Traditional Buddhist education
Geshe Lobsang Tayang began his traditional Buddhist education at the age of four, during which he learned the alphabet and began translating different texts. 13 years later, at the age of 17, Geshe Lobsang Tayang departed for Ulaanbataar where he joined Kunga Choling Monastery. Kunga Choling was a philosophical college belonging to the Gelug lineage of Tibetan Buddhism, and its curriculum focused on the textbooks used in Drepung Loseling Monastery in Tibet.

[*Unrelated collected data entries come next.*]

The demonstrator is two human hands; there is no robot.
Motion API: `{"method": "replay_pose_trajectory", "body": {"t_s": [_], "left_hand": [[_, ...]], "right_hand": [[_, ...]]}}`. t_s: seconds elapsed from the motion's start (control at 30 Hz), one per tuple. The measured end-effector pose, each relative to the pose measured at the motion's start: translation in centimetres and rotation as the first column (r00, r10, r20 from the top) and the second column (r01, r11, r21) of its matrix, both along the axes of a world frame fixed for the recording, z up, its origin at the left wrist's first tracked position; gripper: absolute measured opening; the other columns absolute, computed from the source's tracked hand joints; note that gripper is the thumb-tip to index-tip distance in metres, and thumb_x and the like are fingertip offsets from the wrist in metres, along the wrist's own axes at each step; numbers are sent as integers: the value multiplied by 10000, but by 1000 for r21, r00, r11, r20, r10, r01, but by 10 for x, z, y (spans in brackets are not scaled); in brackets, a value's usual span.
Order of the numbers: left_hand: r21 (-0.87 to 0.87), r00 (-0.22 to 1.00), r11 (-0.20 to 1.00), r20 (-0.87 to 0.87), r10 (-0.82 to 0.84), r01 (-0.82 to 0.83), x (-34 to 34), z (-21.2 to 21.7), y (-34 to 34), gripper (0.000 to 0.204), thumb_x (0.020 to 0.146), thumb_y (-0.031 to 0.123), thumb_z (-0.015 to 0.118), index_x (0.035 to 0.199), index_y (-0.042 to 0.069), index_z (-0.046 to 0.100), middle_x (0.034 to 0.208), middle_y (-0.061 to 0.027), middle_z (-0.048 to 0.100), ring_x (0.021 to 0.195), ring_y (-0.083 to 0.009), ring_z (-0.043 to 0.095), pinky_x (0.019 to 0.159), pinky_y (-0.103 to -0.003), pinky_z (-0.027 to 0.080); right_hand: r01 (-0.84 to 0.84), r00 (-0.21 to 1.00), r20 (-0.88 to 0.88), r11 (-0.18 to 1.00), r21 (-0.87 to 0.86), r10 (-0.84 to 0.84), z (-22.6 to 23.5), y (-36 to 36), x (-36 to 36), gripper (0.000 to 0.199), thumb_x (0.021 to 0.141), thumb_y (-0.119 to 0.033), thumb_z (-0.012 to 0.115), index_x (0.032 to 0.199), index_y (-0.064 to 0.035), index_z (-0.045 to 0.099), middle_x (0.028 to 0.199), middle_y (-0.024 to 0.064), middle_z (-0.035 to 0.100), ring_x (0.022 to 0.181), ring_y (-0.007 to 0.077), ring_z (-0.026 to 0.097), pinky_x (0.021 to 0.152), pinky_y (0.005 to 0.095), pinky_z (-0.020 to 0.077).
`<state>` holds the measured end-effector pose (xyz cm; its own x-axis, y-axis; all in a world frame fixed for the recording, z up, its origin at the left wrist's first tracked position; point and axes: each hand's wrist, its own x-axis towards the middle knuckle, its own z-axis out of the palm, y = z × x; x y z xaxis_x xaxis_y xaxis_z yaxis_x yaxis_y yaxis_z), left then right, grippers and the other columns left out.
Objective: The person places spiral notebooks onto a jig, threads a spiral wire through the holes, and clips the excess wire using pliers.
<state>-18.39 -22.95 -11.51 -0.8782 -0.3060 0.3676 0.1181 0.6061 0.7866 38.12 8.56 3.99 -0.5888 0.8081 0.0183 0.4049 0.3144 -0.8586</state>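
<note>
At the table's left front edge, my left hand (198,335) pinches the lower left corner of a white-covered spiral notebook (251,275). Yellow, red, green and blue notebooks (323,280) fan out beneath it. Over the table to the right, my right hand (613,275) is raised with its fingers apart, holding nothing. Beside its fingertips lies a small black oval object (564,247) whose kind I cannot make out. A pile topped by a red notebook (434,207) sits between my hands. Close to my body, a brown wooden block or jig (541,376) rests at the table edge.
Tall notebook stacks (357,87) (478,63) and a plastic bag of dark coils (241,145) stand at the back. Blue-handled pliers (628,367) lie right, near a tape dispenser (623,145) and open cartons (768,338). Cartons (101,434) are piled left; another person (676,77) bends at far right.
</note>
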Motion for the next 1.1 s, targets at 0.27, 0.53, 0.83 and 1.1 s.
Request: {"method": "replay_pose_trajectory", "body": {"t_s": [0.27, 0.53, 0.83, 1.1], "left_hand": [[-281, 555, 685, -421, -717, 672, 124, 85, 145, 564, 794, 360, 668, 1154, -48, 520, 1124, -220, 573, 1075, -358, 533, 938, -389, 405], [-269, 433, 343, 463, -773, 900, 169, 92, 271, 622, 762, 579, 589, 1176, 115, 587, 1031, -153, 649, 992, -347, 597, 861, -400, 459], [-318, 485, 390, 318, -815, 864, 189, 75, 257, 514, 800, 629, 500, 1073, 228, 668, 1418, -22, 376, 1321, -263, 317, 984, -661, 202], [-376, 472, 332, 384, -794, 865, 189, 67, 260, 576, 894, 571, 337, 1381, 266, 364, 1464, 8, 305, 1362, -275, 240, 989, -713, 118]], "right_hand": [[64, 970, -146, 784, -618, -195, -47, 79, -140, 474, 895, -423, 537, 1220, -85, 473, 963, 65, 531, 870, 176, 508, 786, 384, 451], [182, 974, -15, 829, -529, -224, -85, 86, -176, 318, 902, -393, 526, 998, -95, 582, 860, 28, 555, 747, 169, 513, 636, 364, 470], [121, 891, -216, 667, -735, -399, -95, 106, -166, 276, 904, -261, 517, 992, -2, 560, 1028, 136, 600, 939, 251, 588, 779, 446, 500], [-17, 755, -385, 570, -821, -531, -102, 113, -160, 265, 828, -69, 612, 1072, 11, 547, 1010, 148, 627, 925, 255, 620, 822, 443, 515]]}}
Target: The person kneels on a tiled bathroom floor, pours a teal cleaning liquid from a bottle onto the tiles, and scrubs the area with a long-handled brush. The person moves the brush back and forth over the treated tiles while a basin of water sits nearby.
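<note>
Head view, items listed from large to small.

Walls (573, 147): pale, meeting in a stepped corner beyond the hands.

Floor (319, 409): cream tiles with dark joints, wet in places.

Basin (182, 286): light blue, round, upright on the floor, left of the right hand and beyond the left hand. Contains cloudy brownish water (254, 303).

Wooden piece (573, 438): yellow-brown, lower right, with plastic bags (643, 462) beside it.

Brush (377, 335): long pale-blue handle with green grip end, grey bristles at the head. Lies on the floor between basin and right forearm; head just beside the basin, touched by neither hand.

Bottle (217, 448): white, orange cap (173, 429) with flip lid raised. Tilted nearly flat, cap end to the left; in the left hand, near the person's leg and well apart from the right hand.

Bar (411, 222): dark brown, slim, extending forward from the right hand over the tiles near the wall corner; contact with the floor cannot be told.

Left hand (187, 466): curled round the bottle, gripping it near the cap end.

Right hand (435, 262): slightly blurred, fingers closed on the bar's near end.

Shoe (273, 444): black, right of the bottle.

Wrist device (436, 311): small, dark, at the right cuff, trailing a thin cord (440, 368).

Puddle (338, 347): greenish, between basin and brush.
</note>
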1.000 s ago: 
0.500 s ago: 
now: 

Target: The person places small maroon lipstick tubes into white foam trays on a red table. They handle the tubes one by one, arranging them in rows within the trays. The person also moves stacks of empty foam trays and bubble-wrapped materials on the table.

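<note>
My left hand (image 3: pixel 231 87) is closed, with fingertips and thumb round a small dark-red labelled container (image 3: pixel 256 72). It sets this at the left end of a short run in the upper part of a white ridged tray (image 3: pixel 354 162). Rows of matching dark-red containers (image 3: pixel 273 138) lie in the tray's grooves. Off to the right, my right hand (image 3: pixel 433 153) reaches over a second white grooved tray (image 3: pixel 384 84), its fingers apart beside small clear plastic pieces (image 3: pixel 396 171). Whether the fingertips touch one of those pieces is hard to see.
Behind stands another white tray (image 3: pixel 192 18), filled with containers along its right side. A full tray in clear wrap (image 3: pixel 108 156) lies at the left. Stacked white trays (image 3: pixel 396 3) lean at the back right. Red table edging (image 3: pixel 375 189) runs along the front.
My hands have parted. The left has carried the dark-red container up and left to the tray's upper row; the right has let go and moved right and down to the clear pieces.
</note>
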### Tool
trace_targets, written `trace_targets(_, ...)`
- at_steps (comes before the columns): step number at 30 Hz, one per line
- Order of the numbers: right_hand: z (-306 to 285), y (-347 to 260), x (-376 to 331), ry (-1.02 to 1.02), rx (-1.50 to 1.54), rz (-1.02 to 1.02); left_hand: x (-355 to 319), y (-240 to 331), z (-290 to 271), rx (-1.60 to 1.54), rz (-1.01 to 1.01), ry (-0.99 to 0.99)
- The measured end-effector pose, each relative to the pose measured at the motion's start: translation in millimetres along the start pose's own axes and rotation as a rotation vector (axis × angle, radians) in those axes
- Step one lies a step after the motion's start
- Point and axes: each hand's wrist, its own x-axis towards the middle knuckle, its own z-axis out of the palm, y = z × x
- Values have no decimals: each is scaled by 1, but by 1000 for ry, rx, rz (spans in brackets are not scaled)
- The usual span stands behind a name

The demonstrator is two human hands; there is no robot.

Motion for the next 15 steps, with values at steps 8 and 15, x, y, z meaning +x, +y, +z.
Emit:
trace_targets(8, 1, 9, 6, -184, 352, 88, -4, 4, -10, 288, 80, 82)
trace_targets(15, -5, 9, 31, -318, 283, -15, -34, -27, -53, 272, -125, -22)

It was originally founded in 1809 by the Fourth Jetsundampa Khutuktu as part of the Ikh Khuree Monastic City complex. Jebtsundamba Khutuktu is literally translated as “Holy Precious Master of Mongolia” and it is a title given to the spiritual heads of the Gelug lineage of Tibetan Buddhism in Mongolia. The spiritual head also holds the Bogd Gegeen title, which translates as the “Highest Enlightened Saint”, making him the highest ranking lama in Mongolia. In 1938, a year after Geshe Lobsang Tayang’s death, the monastery was almost completely destroyed and was later rebuilt in 2001 on the original site.
It was at Kunga Choling that Geshe Lobsang Tayang studied both Sutra and Tantra under the spiritual guidance of Khewan Jigje and Acharya Sangye. Later on, he received full monastic ordination from Palden Chophel, the abbot of Ulaanbataar. In 1907, Geshe Lobsang Tayang received the Kachupa degree which is the equivalent of a Bachelor’s degree, obtained after five to six years of study. He was 40 years old at the time.
In addition to his scholarly prowess, Geshe Lobsang Tayang is also known for performing miracles during his lifetime. One such incident was his revelation of two miraculous stupas inscribed with magical letters on Wu Tai Shan in Northern China, one of the four sacred mountains in Chinese Buddhism and a place where Manjushri, the Buddha of Wisdom, is said to reside. In 1922, Geshe Lobsang Tayang established a Tantric college, and in 1926, a Buddhist college based on Drepung Gomang Monastery’s curriculum.
A scholar and prolific author
Geshe Lobsang Tayang composed numerous works on classical Buddhist themes, especially Buddhist philosophy. History also occupied a very prominent role in his writings. Amongst his other works, he produced an abbreviated translation of Faxian’s travel journals that was later published in 16 volumes.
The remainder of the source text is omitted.